# [Dataset records]
⁂

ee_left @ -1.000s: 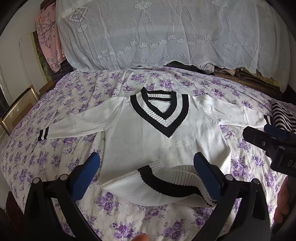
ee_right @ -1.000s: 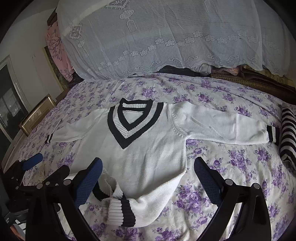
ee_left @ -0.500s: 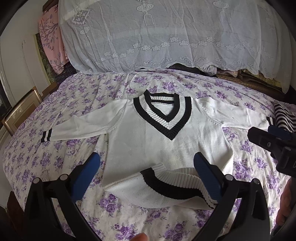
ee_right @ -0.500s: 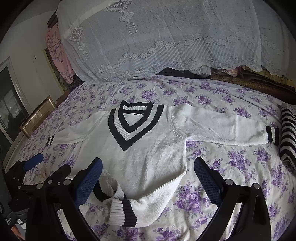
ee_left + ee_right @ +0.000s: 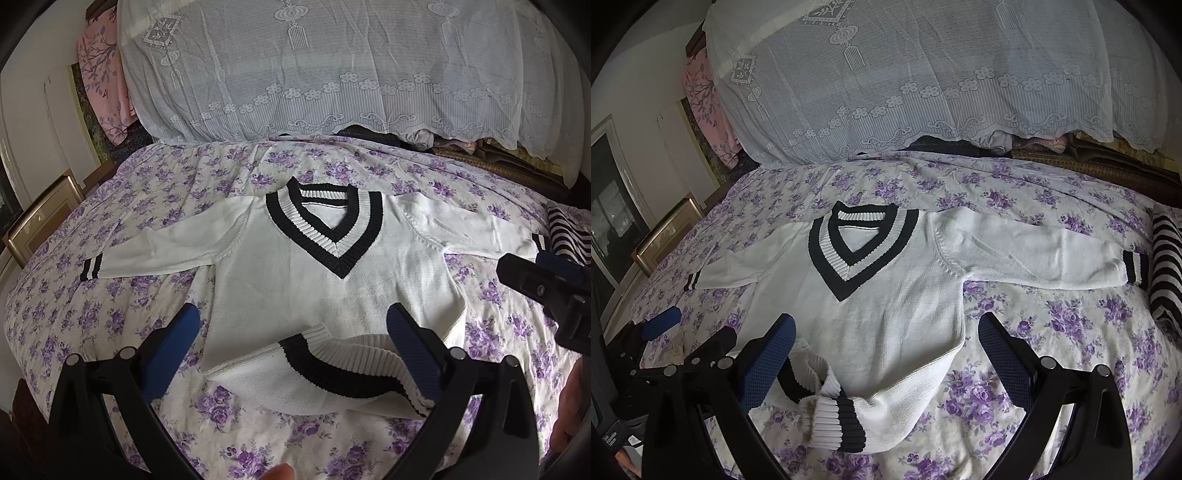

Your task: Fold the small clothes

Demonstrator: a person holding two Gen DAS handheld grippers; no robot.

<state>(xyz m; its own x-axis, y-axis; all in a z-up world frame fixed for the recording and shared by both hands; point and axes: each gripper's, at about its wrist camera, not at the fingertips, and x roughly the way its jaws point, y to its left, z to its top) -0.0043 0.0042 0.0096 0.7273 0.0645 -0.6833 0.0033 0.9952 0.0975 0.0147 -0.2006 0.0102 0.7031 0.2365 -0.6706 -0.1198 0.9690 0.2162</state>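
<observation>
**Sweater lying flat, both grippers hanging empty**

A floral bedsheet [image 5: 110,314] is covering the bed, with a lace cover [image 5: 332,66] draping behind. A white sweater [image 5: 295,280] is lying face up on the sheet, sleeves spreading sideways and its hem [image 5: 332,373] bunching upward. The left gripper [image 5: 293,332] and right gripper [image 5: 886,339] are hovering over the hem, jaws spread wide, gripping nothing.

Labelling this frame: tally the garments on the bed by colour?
White sweater with black trim: 1
Black-and-white striped garment: 1
Total: 2
Both grippers, left and right, are open and empty.
</observation>
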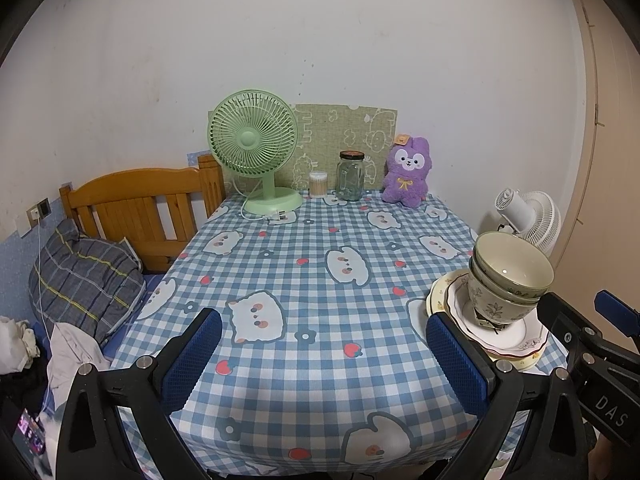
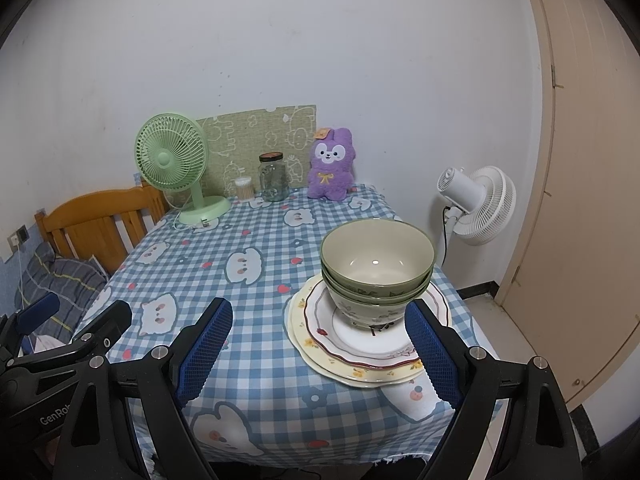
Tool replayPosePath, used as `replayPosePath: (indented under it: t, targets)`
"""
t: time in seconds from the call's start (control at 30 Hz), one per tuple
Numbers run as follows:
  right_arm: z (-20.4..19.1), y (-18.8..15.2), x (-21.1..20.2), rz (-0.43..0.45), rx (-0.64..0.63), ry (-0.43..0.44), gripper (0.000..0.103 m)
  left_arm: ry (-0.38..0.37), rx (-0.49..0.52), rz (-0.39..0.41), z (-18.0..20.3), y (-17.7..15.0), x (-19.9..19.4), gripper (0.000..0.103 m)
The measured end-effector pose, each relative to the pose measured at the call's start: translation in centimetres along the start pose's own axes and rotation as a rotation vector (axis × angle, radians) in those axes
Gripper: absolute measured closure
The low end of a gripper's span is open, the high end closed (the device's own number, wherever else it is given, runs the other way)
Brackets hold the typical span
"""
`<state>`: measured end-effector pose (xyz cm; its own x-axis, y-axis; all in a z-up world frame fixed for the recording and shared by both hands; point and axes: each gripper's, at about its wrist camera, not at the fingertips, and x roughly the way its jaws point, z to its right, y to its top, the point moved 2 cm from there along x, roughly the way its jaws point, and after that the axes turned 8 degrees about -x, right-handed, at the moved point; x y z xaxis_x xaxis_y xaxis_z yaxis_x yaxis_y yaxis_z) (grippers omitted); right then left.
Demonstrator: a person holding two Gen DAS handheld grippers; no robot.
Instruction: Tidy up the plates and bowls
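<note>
Three green floral bowls (image 2: 377,268) sit nested upright on a stack of scalloped plates (image 2: 352,342) near the table's right front corner. In the left wrist view the same bowls (image 1: 508,276) and plates (image 1: 516,338) appear at the right. My right gripper (image 2: 320,350) hovers open just in front of the stack, its right pad (image 2: 434,354) beside the plates, nothing held. My left gripper (image 1: 324,364) stands open over bare tablecloth to the left of the stack, with nothing between its fingers.
A blue checked tablecloth (image 2: 256,280) covers the table. At the back stand a green fan (image 2: 172,164), a cotton-swab tub (image 2: 244,188), a glass jar (image 2: 274,178) and a purple plush (image 2: 330,164). A white fan (image 2: 476,204) stands right of the table, a wooden bed (image 1: 136,208) left.
</note>
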<state>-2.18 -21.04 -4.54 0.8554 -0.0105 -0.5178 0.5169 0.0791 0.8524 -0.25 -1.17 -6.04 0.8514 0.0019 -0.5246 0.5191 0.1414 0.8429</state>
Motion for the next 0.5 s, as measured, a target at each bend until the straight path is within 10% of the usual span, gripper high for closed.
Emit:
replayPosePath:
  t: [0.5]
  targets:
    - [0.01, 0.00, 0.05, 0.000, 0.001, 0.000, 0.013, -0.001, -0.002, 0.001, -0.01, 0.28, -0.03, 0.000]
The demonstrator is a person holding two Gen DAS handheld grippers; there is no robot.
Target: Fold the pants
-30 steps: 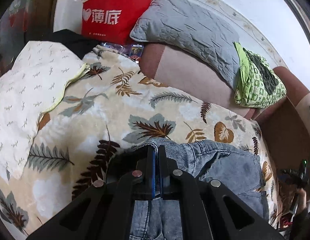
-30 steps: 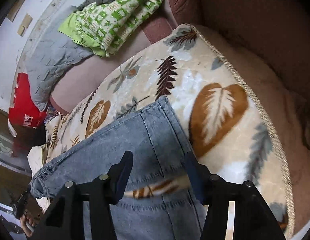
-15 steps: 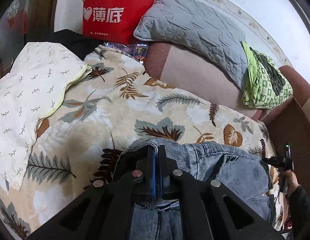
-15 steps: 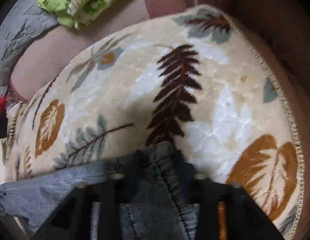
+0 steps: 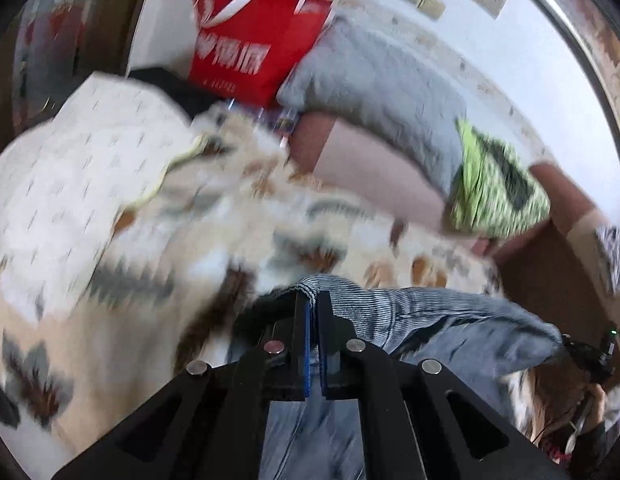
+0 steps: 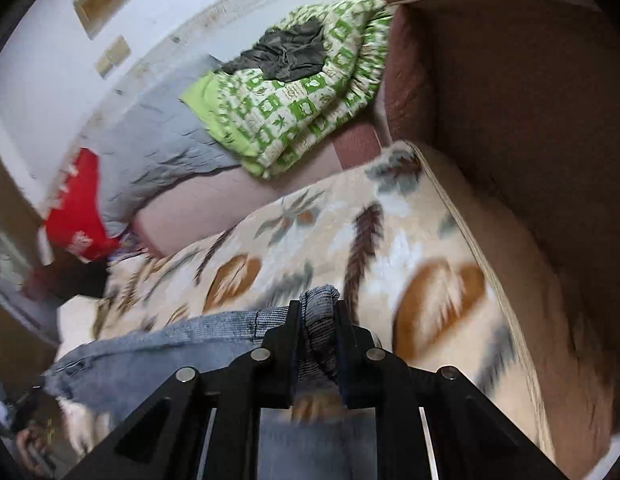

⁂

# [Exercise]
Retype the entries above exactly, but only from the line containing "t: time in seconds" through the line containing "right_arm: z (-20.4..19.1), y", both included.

# [Task answer]
t: time in seconds from the call's start (control at 30 Hz), one per tuple
Numbers run as follows:
  right_arm: z (-20.4..19.1), y (-18.8..15.2), x (-21.1..20.2), rz (-0.43..0.45), rx (-0.64..0.63), ry (-0.43..0.44), gripper (0.000..0.103 m)

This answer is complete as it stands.